О любовнице, на чьих руках умер Антуан, слуга умолчал.
— Я один находился подле него, — заверил он принца. — Когда государь мой почувствовал, что дело идет к концу, а было это в девять часов вечера, он схватил меня за бороду и сказал: «Служи хорошенько моему сыну, а он пусть хорошенько служит королю!»
Генрих все это ясно увидел перед собой, он перестал плакать и сам схватил гонца за бороду. Ему казалось, что нет ничего прекраснее, чем вот так умереть за короля Франции, как умер его отец Антуан.
Память об отце определила два ближайших года жизни маленького Генриха.
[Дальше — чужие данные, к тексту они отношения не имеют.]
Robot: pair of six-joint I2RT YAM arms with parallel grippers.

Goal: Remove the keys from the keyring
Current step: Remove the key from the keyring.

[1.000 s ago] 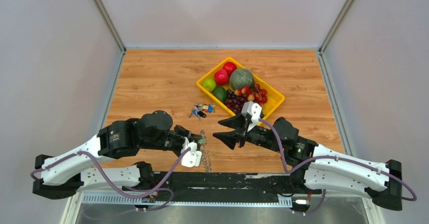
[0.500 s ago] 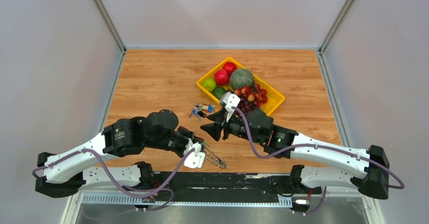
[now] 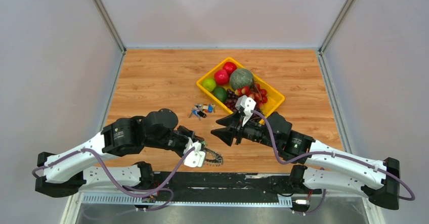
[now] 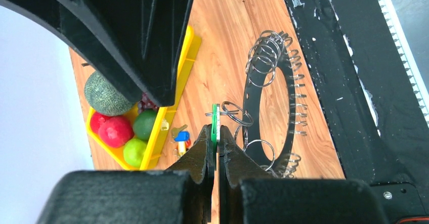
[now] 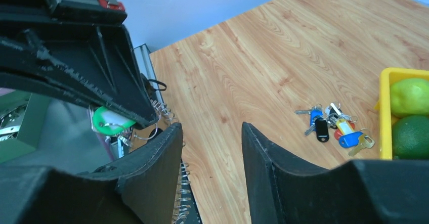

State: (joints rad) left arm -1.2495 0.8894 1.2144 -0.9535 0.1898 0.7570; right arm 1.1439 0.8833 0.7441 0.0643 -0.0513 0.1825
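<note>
Near the surface's near edge, the left end effector (image 4: 214, 135) pinches the green tag (image 4: 215, 117) of the keyring (image 3: 213, 158). The keys (image 4: 252, 100) have swung rightward, and the right end effector (image 3: 218, 132), spread and empty, hovers close, ready for stripping.

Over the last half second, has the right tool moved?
Yes: the right tool has drawn back to the right, farther from the coloured key bunch on the table.
</note>
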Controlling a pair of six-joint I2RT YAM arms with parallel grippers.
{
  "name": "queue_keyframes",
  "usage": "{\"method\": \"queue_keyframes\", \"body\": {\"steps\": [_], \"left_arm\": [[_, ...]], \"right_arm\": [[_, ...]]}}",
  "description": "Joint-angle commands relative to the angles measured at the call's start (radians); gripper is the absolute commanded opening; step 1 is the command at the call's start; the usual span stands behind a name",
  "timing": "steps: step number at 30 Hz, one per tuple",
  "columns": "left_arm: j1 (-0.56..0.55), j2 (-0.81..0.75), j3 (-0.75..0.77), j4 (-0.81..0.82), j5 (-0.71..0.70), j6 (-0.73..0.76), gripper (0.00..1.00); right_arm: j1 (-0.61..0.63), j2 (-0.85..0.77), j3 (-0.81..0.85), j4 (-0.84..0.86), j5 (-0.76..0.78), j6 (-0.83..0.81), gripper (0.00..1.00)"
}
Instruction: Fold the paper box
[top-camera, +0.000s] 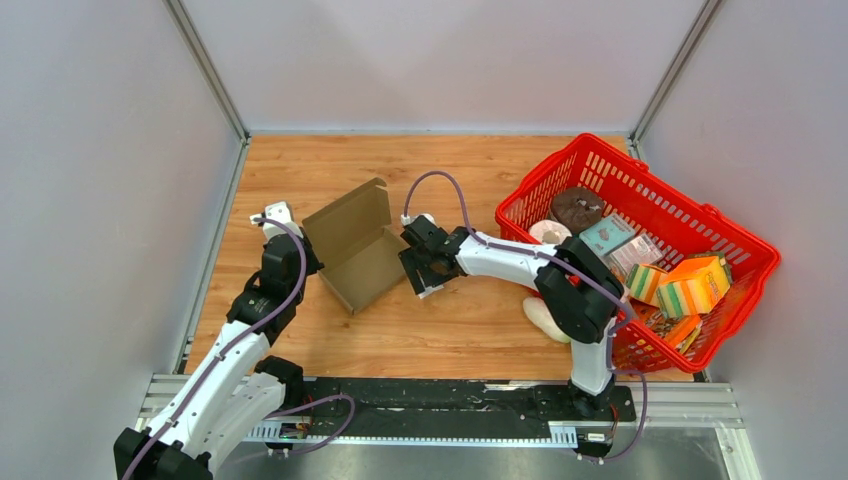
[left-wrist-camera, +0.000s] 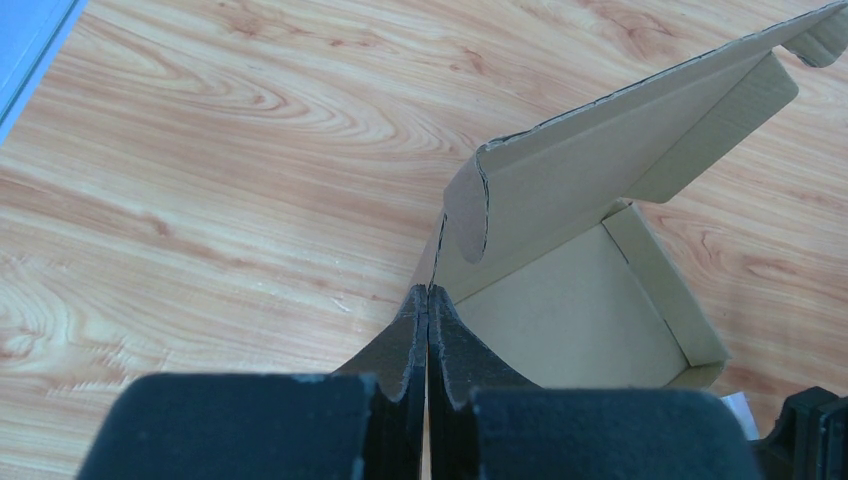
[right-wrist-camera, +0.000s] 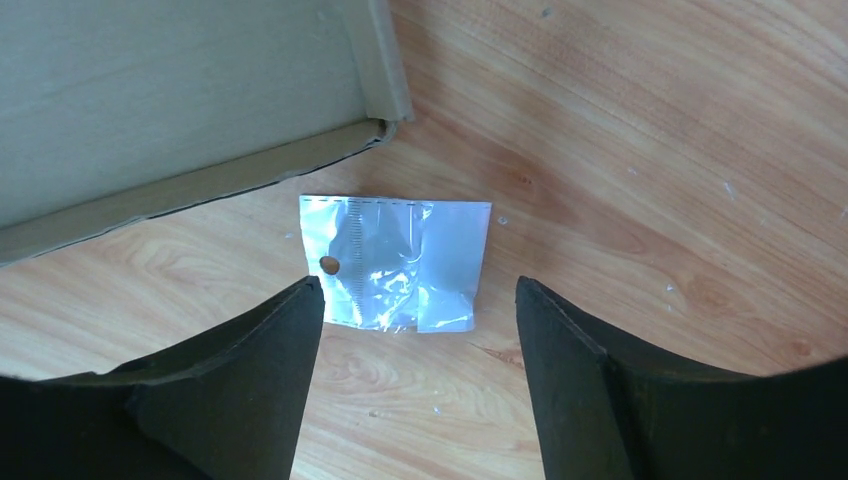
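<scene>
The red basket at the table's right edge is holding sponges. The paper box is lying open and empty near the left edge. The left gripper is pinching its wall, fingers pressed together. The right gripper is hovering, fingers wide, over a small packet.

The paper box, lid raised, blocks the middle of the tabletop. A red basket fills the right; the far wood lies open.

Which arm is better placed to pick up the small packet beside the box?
Right. The right gripper hangs open over the packet; the left gripper is shut on the paper box.
</scene>
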Motion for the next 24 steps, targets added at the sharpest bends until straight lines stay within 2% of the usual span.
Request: {"method": "queue_keyframes", "body": {"steps": [1,7,17,20,24], "left_arm": [[0.004,-0.005,-0.002,0.025,-0.009,-0.001,0.00],[0.007,-0.005,-0.004,0.026,-0.006,-0.004,0.00],[0.008,-0.008,-0.004,0.026,-0.006,-0.006,0.00],[0.008,-0.006,-0.004,0.025,-0.006,-0.006,0.00],[0.008,-0.008,-0.004,0.026,-0.007,-0.004,0.00]], "right_arm": [[0.000,0.033,0.030,0.033,-0.002,0.007,0.72],[-0.002,0.052,0.033,0.034,-0.011,0.002,0.64],[-0.002,0.050,0.028,0.040,-0.017,-0.003,0.31],[-0.002,0.038,0.017,0.043,-0.012,-0.003,0.25],[-0.002,0.000,-0.010,0.056,0.006,0.001,0.23]]}}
Матери своей он за все это время так и не видел. Жанне неотступно угрожал Монлюк; этим постоянным давлением на нее мадам Екатерина достигла того, что их отношения стали более сносными. Подобные дела Медичи умела улаживать, ибо ей неведома была та страстная ненависть, которая кипела в сердце Жанны д’Альбре; Екатерина действовала просто, сообразуясь с обстоятельствами. Самым сильным ее врагом по-прежнему оставался дом Гизов, протестанты были пока обезврежены. Тем более могла она воспользоваться ими для своих целей и прежде всего их духовной предводительницей. Тщательно все обдумав, мадам Екатерина решила так.
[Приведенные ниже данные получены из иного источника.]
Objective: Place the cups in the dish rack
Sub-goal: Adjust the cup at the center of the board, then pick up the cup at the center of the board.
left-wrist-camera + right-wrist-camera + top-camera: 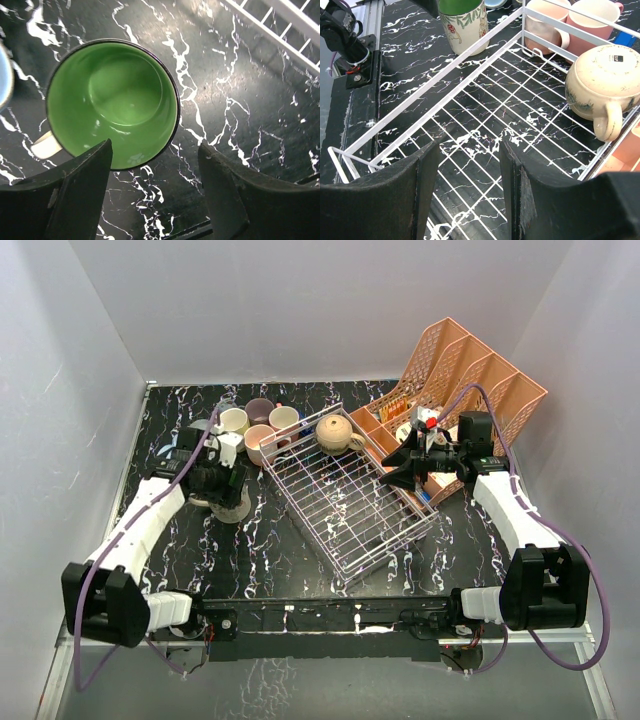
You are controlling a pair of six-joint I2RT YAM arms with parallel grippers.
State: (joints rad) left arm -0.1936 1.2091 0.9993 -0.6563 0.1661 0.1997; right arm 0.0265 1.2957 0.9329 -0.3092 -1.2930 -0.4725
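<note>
Mug (112, 100), green-lined, stands upright on table (240, 100) left of dish rack (303, 510). We see left gripper (155, 165) above it, jaws wide, empty; right gripper (467, 170) over rack, half open, empty. Risk: off-centre descent strikes rim, tipping mug.

A black table (290, 565) veined with white carries a wire dish rack (352, 515), set at an angle near the middle. A green-lined mug (112, 102) stands upright left of the rack. A cluster of mugs (260, 412) sits by the rack's far left corner, and a salmon-pink file organiser (470, 380) stands at the far right.
</note>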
После смерти Антуана Бурбона юный принц Наваррский сделался, как и отец, губернатором провинции Гиеннь и адмиралом; сто телохранителей получил он, однако вынужден был остаться при дворе. Его заместителем на юге назначили, разумеется, Монлюка, того самого Монлюка, на которого так обижалась Жанна. За это ей даровали право воспитывать своего Генриха, как ей захочется, хотя сама она не могла при этом присутствовать. Она сейчас же вернула ему в качестве учителя честного старика Ла Гошери, а общее руководство принцем было доверено хитрецу Бовуа, и к обедне можно было уже не ходить. Генрих снова оказался протестантом, но это его больше не трогало.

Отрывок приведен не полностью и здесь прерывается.